• Required action: Repeat every line of the listing below exactly, minus the pictures.

• Input data:

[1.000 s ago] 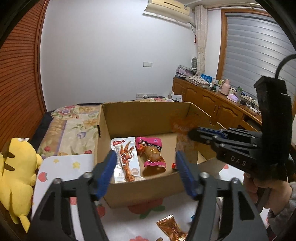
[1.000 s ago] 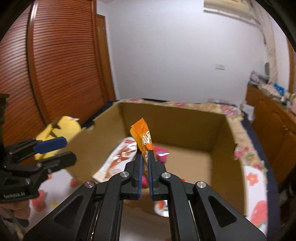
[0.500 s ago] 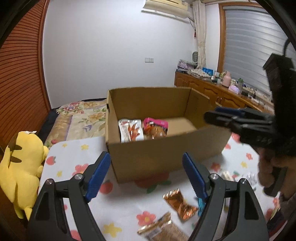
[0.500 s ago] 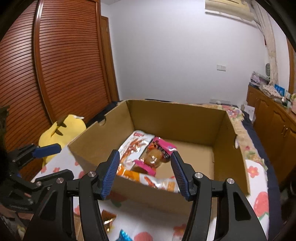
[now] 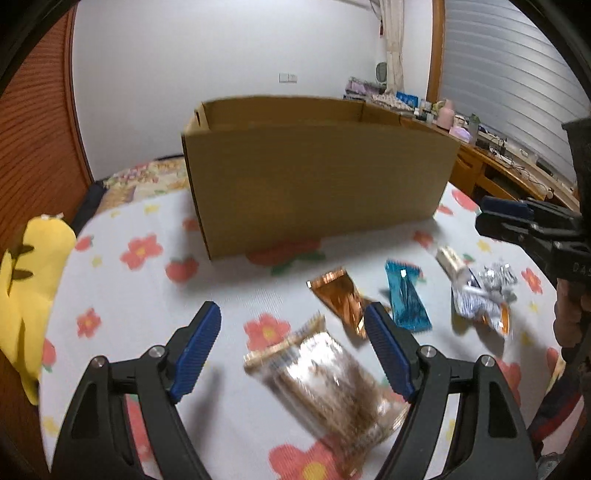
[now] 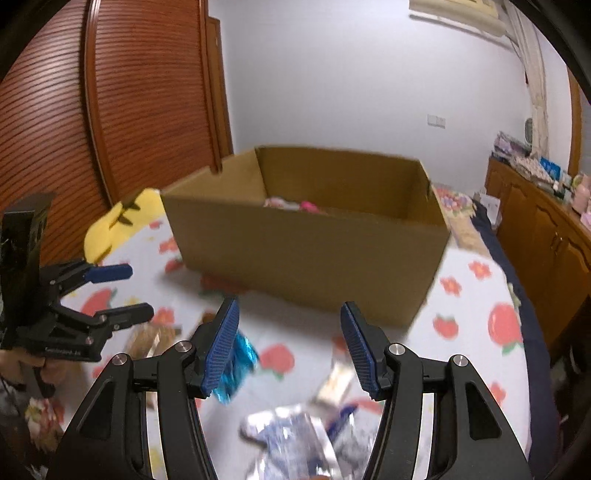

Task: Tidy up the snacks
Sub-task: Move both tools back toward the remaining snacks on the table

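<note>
On floral tablecloth (image 5: 147, 295): cardboard box (image 5: 314, 184), scattered snacks.

A home bedroom: a bed (image 6: 458, 218) with a floral quilt, a yellow plush toy (image 5: 22, 295), slatted wooden wardrobe doors (image 6: 147, 92), a cluttered wooden sideboard (image 6: 546, 229), a curtain (image 5: 393, 40) and a wall air conditioner (image 6: 454, 14).

yellow plush toy (image 5: 26, 295) at table edge | wooden cabinet (image 6: 546, 236) | slatted wooden door (image 6: 147, 92)

Matt brown cardboard box (image 5: 317, 184) stands on a flower-printed cloth (image 5: 147, 288) among glossy foil and clear plastic snack wrappers (image 5: 332, 384), before ribbed wooden doors (image 6: 140, 110).
</note>
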Action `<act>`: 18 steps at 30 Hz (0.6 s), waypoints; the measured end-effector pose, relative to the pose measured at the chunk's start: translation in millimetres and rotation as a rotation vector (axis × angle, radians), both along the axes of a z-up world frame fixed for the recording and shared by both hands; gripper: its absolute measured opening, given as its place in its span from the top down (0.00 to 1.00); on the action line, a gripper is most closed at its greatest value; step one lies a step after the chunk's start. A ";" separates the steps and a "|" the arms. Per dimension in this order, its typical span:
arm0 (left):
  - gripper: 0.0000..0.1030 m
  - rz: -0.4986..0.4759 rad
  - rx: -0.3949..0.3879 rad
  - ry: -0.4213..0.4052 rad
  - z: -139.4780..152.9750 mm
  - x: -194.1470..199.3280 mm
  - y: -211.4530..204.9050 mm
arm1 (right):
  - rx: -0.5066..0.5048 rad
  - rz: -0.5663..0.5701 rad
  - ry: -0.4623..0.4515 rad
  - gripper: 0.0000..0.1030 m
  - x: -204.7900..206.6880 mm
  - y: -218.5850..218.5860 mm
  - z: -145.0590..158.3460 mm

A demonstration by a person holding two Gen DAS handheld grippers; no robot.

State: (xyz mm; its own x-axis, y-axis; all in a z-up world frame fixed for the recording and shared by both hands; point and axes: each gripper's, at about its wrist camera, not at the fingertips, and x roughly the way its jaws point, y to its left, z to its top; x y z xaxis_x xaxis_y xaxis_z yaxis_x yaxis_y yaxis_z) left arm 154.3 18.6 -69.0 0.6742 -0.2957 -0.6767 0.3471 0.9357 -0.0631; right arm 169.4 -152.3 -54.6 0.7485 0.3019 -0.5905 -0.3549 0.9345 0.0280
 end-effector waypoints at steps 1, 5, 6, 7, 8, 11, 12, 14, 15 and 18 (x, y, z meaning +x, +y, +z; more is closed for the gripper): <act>0.22 0.002 -0.003 0.011 -2.8 -1.8 0.0 | -0.001 0.000 0.009 0.43 -3.4 -1.7 -3.8; 0.22 0.005 -0.009 0.046 -11.2 -8.0 -0.1 | -0.028 0.011 0.049 0.43 -15.9 -4.3 -19.4; 0.22 0.004 -0.011 0.054 -12.8 -9.7 -0.3 | -0.042 0.013 0.054 0.43 -18.3 -4.2 -22.7; 0.22 0.005 -0.011 0.061 -14.4 -11.3 -0.6 | -0.058 0.017 0.061 0.43 -20.9 -3.5 -26.3; 0.22 0.008 -0.012 0.067 -15.6 -12.8 -0.7 | -0.066 0.023 0.065 0.43 -24.1 -3.8 -29.7; 0.22 0.025 -0.029 0.089 -19.4 -15.6 2.1 | -0.081 0.048 0.088 0.43 -30.5 -3.6 -38.9; 0.22 0.031 -0.036 0.096 -20.5 -16.0 3.4 | -0.089 0.056 0.097 0.43 -32.1 -3.2 -41.9; 0.22 0.040 -0.051 0.105 -22.1 -16.0 6.1 | -0.111 0.063 0.109 0.43 -36.0 -2.9 -47.4; 0.21 0.046 -0.059 0.110 -22.6 -16.2 7.2 | -0.119 0.068 0.117 0.43 -37.6 -3.6 -50.3; 0.16 0.064 -0.069 0.125 -24.8 -15.2 9.2 | -0.119 0.076 0.150 0.43 -37.6 -6.2 -57.3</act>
State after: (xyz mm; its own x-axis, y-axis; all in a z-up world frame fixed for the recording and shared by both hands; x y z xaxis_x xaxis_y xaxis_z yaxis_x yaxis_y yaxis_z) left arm 139.2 27.8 -93.8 0.6054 -0.3030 -0.7360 0.2720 0.9478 -0.1664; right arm 131.8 -158.6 -111.9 0.6273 0.2753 -0.7285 -0.4244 0.9052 -0.0234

• Solution to this task:
[1.000 s ago] 
[1.000 s ago] 
[0.500 s ago] 
[0.500 s ago] 
[now] 
[now] 

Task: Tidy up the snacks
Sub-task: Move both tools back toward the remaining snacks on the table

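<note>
On floral tablecloth (image 5: 147, 295): cardboard box (image 5: 314, 184), scattered snacks.

A home bedroom: a bed (image 6: 458, 218) with a floral quilt, a yellow plush toy (image 5: 22, 295), slatted wooden wardrobe doors (image 6: 147, 92), a cluttered wooden sideboard (image 6: 546, 229), a curtain (image 5: 393, 40) and a wall air conditioner (image 6: 454, 14).

yellow plush toy (image 5: 26, 295) at table edge | wooden cabinet (image 6: 546, 236) | slatted wooden door (image 6: 147, 92)

Matt brown cardboard box (image 5: 317, 184) stands on a flower-printed cloth (image 5: 147, 288) among glossy foil and clear plastic snack wrappers (image 5: 332, 384), before ribbed wooden doors (image 6: 140, 110).
</note>
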Action `<act>`: 18 steps at 30 Hz (0.6 s), waypoints; the measured end-effector pose, relative to the pose measured at the chunk's start: translation in millimetres and rotation as a rotation vector (axis × angle, radians), both along the axes of a z-up world frame fixed for the recording and shared by both hands; gripper: its absolute measured opening, given as its place in its span from the top down (0.00 to 1.00); on the action line, a gripper is most closed at its greatest value; step one lies a step after the chunk's start. A ";" separates the steps and a "|" the arms. Per dimension in this order, its typical span:
arm0 (left):
  - gripper: 0.0000..0.1030 m
  - rz: -0.4986..0.4759 rad
  - rx: -0.3949..0.3879 rad
  - ry: -0.4213..0.4052 rad
  - z: -139.4780..152.9750 mm
  - x: -194.1470..199.3280 mm
  - y: -211.4530..204.9050 mm
arm1 (right):
  - rx: -0.5066..0.5048 rad
  - rz: -0.5663..0.5701 rad
  - ry: -0.4623..0.4515 rad
  - gripper: 0.0000..0.1030 m
  - x: -204.7900..206.6880 mm
  - y: -218.5850..218.5860 mm
  - z: -145.0590..158.3460 mm

A demonstration by a person holding two Gen DAS handheld grippers; no robot.

State: (xyz mm; its own x-axis, y-axis; all in a z-up world frame fixed for the recording and shared by both hands; point and axes: each gripper's, at about its wrist camera, not at the fingertips, and x roughly the way its jaws point, y to its left, z to its top; x y z xaxis_x xaxis_y xaxis_z yaxis_x yaxis_y yaxis_z) left arm 154.3 18.6 -69.0 0.6742 -0.2957 -0.6767 0.3471 0.9357 -0.0631; right arm 169.4 -152.3 -54.6 0.7485 0.3019 -0.5905 -0.3549 0.9345 0.0280
 end-effector waypoints at steps 1, 5, 6, 7, 8, 11, 12, 14, 15 and 18 (x, y, z meaning +x, +y, +z; more is closed for the gripper): <act>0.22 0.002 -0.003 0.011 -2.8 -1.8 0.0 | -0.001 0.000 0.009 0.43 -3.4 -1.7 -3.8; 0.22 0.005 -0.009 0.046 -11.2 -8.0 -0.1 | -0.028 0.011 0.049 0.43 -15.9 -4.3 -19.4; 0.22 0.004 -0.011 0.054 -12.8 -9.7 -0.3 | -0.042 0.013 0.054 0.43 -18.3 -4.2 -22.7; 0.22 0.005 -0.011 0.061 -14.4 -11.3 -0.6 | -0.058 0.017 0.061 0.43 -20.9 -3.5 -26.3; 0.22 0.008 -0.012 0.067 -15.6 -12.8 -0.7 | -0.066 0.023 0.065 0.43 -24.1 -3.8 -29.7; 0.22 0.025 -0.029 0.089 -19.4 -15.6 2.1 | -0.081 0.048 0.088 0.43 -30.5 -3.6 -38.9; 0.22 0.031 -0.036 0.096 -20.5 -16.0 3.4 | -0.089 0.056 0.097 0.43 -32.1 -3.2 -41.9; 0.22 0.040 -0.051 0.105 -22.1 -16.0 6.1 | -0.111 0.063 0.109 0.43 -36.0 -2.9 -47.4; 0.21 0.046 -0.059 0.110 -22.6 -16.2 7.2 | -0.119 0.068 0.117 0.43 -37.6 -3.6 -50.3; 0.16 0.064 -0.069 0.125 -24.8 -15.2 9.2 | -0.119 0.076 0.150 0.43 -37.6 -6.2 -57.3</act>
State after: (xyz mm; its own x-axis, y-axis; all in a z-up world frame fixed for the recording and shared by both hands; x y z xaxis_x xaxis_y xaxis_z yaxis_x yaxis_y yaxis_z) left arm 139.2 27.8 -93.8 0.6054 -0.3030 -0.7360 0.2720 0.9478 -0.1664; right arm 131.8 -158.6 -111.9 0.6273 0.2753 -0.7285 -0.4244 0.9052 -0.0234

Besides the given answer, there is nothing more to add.